EXERCISE AIM:
Will you give the material below again, every line exactly as it is?

DATASET EXCERPT:
——————————

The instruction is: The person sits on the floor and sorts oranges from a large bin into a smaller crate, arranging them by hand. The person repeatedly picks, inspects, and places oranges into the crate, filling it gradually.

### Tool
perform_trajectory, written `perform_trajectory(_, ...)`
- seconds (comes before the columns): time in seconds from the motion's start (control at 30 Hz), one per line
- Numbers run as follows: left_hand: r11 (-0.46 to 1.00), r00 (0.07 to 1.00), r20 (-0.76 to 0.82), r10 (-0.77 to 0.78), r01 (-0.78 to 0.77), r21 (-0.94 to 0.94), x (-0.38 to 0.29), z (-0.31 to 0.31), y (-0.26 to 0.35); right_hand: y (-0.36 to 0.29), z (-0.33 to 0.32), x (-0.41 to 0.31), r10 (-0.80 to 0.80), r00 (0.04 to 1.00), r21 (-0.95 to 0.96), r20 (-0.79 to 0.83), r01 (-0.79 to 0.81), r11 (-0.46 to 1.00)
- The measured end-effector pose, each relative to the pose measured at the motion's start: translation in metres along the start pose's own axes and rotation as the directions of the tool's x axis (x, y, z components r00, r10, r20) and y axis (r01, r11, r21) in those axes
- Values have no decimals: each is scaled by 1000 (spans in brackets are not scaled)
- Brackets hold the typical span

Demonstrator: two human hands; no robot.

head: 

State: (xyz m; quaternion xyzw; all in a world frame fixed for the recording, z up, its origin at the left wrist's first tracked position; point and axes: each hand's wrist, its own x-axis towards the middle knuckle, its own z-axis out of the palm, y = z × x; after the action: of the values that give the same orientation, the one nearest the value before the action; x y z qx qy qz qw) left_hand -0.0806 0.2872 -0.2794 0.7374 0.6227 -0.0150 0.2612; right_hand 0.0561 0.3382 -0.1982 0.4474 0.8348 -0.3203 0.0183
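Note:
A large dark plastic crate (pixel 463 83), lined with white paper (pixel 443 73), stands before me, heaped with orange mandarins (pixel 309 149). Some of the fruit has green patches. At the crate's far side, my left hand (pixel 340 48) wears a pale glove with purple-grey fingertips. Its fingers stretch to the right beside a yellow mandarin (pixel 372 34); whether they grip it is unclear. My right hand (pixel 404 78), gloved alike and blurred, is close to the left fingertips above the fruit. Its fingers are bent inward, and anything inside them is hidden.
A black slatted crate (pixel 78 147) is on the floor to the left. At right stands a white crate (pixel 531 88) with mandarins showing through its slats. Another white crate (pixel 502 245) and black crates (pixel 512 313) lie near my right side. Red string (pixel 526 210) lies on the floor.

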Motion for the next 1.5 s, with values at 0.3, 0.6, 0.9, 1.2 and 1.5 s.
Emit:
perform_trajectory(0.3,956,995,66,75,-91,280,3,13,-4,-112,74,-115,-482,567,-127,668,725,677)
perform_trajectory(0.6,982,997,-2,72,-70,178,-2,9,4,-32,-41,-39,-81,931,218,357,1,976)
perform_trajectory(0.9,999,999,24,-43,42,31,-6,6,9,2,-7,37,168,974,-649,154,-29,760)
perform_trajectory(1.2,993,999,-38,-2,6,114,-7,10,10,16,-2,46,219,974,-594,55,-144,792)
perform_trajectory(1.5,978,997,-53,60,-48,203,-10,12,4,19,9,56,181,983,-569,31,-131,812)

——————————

WRITTEN ANSWER:
The instruction is: The person sits on the floor and sorts oranges from a large bin into a smaller crate, arranging them by hand. The person repeatedly picks, inspects, and places oranges into the crate, filling it gradually.

### Tool
perform_trajectory, written `perform_trajectory(_, ...)`
- seconds (comes before the columns): time in seconds from the motion's start (control at 30 Hz), one per line
- Numbers run as follows: left_hand: r11 (-0.46 to 1.00), r00 (0.07 to 1.00), r20 (-0.76 to 0.82), r10 (-0.77 to 0.78), r01 (-0.78 to 0.77), r21 (-0.94 to 0.94), x (-0.38 to 0.29), z (-0.31 to 0.31), y (-0.26 to 0.35); right_hand: y (-0.36 to 0.29), z (-0.33 to 0.32), x (-0.41 to 0.31), r10 (-0.80 to 0.80), r00 (0.04 to 1.00), r21 (-0.95 to 0.96), r20 (-0.79 to 0.83), r01 (-0.79 to 0.81), r11 (-0.46 to 1.00)
- The measured end-effector pose, each relative to the pose measured at the motion's start: translation in metres along the start pose's own axes and rotation as the directions of the tool's x axis (x, y, z components r00, r10, r20) and y axis (r01, r11, r21) in those axes
- Values have no decimals: each is scaled by 1000 (spans in brackets are not scaled)
- Brackets hold the typical span

Demonstrator: two human hands; no robot.

head: 

State: (xyz m; quaternion xyzw; all in a world frame fixed for the recording, z up, its origin at the left wrist's first tracked position; point and axes: each hand's wrist, its own x-axis towards the middle knuckle, its own z-axis out of the palm, y = z × x; after the action: of the values that give the same orientation, the one nearest the value before the action; x y z qx qy qz qw) left_hand -0.0806 0.2872 -0.2794 0.7374 0.6227 -0.0150 0.2612; right_hand 0.0561 0.3382 -0.1982 0.4474 0.8348 -0.3203 0.0183
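Note:
A large dark plastic crate (pixel 463 83), lined with white paper (pixel 443 73), stands before me, heaped with orange mandarins (pixel 309 149). Some of the fruit has green patches. At the crate's far side, my left hand (pixel 340 48) wears a pale glove with purple-grey fingertips. Its fingers stretch to the right beside a yellow mandarin (pixel 372 34); whether they grip it is unclear. My right hand (pixel 404 78), gloved alike and blurred, is close to the left fingertips above the fruit. Its fingers are bent inward, and anything inside them is hidden.
A black slatted crate (pixel 78 147) is on the floor to the left. At right stands a white crate (pixel 531 88) with mandarins showing through its slats. Another white crate (pixel 502 245) and black crates (pixel 512 313) lie near my right side. Red string (pixel 526 210) lies on the floor.
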
Motion for the next 1.5 s, with values at 0.3, 0.6, 0.9, 1.2 and 1.5 s.
Emit:
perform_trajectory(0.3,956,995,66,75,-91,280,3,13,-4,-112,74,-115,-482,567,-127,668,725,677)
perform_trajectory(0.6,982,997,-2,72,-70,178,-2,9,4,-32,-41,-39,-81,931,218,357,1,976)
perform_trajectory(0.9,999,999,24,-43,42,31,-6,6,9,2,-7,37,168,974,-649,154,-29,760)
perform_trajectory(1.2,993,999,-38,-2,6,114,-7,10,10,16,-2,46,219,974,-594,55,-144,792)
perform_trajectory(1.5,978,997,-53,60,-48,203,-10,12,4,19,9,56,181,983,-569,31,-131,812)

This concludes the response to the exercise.